In Between Sheets


Sleep hasn't been kind to me these days. Well, life hasn’t been either. Three weeks ago my almost unforgettable existence has been a little more tolerable and I was openly enjoying the changes that have come into fruition, I felt compelled to be happy and basked on the newness and that crisp feeling that all is falling into places. 

Until you decided to show up again and ruin the almost perfect harmony of my life I was hell bent to create and straighten out.

You and I and the history that was us. You and your perennial habit of showing up when I am almost over you. To put it succinctly, you have this built in radar that goes bonkers whenever I have stopped making a room for your existence in my subconscious, that unwanted guest that occupied and overstayed in my heart, the phantom that hovers above me.

The three little words you left on my messenger was enough for me to hide for covers; but then again, we have this connection that even the harshest of past thrown words would send us into a state of amnesia. I have tried to look at the what-might-have-been and re-trace my steps on where we have stopped caring for each other and instead, we have seen each other as opponents on a battle we are doomed to lose. Admittedly, we have our rarest of happy moments, those were the times that see each other eye to eye, but more than often we crash into one another at high speeds and are proven fatal to this fragile thing we cannot say and  too afraid to label.

You knew that I am with someone now and so are you. Yet, I can sense that you have not yet moved on and keep on looking for similar grounds, parallel traits that would be endearing to you. You were vocal that you cannot feel anything, regardless of the freedom and the selection of nubile females that is yours for the taking. You still believed that we still have it and you are prepared to bring in the big guns to get me back. You know very well what I want, what I have always wanted and you have laid all your cards on the table, win or lose.

I listened to your subtle and saccharine induced words. When it did not make any effect, you throw it your threats laced with love so distorted only I can understand the gravity.  Rants and rage was our common denominator and you toss this to my direction, egging me to fight this off; my coldness and reserved has thrown you off guard yet challenged me as you only know how. You are right, you knew me like the back of your hand and you knew very well that you and you alone can make me submit.
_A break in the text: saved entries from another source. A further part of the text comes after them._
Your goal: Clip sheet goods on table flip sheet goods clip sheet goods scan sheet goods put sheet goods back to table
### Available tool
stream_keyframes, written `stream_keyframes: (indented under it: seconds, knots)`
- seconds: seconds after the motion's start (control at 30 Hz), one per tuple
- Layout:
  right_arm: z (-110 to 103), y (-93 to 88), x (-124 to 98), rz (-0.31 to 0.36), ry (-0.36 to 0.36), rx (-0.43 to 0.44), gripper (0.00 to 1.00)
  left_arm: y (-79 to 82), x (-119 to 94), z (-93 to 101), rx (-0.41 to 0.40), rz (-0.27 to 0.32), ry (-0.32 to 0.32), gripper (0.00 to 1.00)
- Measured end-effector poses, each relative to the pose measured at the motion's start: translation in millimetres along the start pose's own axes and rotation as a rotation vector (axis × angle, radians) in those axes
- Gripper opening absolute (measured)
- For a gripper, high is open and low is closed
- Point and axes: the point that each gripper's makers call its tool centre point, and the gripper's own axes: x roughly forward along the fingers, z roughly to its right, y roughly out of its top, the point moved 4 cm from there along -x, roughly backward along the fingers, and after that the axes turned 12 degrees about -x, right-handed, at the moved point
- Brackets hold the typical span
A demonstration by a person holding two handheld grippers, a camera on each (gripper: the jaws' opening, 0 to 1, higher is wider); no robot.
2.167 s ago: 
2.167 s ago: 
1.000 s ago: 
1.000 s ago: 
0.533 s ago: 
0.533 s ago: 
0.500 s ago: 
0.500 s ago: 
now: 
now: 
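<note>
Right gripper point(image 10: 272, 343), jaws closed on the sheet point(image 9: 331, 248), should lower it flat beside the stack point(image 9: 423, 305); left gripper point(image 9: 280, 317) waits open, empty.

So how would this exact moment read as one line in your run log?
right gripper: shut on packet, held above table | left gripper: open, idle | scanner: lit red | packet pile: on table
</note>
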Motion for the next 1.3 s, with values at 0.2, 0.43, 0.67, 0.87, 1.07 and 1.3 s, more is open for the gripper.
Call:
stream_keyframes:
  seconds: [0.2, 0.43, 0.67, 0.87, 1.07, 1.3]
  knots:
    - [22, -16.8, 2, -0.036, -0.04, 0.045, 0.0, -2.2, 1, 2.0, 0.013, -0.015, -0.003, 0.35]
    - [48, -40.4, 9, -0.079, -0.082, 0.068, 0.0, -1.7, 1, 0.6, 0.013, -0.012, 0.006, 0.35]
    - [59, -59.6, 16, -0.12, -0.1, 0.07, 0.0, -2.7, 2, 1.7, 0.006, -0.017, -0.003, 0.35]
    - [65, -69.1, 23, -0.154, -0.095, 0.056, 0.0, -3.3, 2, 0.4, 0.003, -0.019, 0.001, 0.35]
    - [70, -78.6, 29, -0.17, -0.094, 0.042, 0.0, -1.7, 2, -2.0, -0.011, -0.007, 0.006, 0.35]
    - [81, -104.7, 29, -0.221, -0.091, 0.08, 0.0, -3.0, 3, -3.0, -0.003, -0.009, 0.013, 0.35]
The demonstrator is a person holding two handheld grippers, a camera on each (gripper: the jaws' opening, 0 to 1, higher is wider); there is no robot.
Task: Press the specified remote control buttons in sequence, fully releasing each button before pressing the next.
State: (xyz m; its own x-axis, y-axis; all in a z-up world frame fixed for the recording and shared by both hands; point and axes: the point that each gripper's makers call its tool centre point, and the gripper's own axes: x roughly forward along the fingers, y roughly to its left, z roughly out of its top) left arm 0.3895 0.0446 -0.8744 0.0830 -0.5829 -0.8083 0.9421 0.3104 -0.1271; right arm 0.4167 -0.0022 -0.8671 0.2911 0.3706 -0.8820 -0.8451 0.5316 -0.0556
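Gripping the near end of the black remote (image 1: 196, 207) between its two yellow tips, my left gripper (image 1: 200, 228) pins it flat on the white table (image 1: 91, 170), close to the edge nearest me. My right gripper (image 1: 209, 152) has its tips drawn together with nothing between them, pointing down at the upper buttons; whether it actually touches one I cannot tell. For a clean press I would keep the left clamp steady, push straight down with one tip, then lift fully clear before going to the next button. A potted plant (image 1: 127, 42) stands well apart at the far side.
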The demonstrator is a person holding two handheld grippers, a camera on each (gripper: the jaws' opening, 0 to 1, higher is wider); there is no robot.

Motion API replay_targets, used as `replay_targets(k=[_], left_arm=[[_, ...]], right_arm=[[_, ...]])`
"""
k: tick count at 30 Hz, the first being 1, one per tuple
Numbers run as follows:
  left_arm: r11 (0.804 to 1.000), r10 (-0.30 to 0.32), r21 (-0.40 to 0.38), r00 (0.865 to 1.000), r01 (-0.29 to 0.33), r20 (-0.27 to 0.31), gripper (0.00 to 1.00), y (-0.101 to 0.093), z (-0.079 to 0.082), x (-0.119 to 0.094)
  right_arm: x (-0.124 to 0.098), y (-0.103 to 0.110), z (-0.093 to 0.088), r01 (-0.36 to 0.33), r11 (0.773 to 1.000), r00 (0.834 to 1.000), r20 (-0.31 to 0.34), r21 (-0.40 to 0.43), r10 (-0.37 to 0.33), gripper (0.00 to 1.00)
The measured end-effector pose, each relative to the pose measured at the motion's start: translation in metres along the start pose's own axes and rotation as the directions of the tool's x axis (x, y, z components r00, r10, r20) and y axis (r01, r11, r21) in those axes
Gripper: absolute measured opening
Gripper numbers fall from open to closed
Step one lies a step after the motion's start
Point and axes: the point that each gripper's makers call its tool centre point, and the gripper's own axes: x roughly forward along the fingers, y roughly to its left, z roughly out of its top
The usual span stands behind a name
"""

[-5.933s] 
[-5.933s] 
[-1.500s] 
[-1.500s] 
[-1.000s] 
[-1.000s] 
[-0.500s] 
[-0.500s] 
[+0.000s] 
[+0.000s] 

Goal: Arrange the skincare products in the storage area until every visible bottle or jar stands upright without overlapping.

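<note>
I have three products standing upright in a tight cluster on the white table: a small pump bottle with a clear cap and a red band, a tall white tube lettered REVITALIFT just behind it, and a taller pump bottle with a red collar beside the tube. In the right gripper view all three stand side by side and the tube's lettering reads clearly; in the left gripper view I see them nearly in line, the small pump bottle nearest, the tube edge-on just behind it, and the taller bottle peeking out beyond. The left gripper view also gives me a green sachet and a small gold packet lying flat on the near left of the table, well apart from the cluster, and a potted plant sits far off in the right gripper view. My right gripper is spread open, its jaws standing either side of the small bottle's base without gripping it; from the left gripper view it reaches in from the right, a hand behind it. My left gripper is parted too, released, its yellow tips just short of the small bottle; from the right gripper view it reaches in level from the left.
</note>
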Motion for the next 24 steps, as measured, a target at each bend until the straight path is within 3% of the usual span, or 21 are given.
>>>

I would lie in bed knowing that you are down in my parking lot on this unholy hour, looking at the dimly lighted window of my room. Your message urging me to see you for a brief moment sent me scrambling on my front door, yet I cannot find myself turning the key and unlocking this barrier that would send me straight to your arms. 

With downcast eyes and my head rested on the wooden door, I decided for the hundredth time that we cannot be involved in each other’s respective lives anymore. And you know why. We are the best and worst things we do to ourselves. So I am choosing between the rock and the hard place. And you don’t get to choose anything. 


The Effects











Insomnia is back with a vengeance. This has been a tough week, yet I cannot force myself to take a reprieve from the roller coaster ride I placed myself recently. I walked and talked and deal with everything with a sense of normalcy it is almost controlling. Nothing changed in the facade I am wearing, I guess I am pretty good at this. However, the dreams are haunting me, silent nightmares inhabit my nocturnes and it is by daybreak that I can find peace. I started to smoke more than the usual, and started to succumb in my dark days again. If only I could have the courage to popped several sleeping pills to put my mind and body to rest, I would have done that. I had the urge to submerged myself in the bathtub and hold my breath for as long as I can take it.

Last weekend, I was getting ready to hit my yoga class and I was brushing my teeth when my gums started to bleed. I washed my mouth several times but the bleeding continued. I push my fingers on the wounded area to stop the flow of blood, yet it did not. I was almost panicking, squeezing a towel in my mouth, yet it did not stop. I grew weak by the sight of blood and gore and I feel faint and I just lay on the bathroom tiles in a fetal position wishing to die to stop the bleeding.

Well, I am alive, and my yoga class was cancelled. I still can't sleep.

Blood on Satin

I don't know why I run here whenever I find myself despairing. This page became a sanctuary for the words long over due to be expressed; for the suppressed pent-up emotions I had bottled up for hours, days, weeks, months, even years. This is the sole place where I can rant and rave and shout until my lungs bleed, until my finger tips grew numb, until I ran out of tears. Too dramatic, albeit true.

But you must know there is much I don't tell. The worst of it stays unwritten, not out of any sense of propriety but because I don't want it here. Because I don't have the words to make it beautiful or... uglier. Because I don't want the reconstructed memory lumbering in my head.

The last year was a turbulent one for me. I played with fire thinking I will never get burned. I was arrogant with my self confidence but very naive on the inside. Until something happened that obliterated my senses and until now causing me to stare blankly into space and consumed my nocturnes with silent screams and nightmares.

I've untie the knots that binds me with my past as I declared in my recent posts. But so often when a binding is undone, the wound underneath is still gruesome and raw.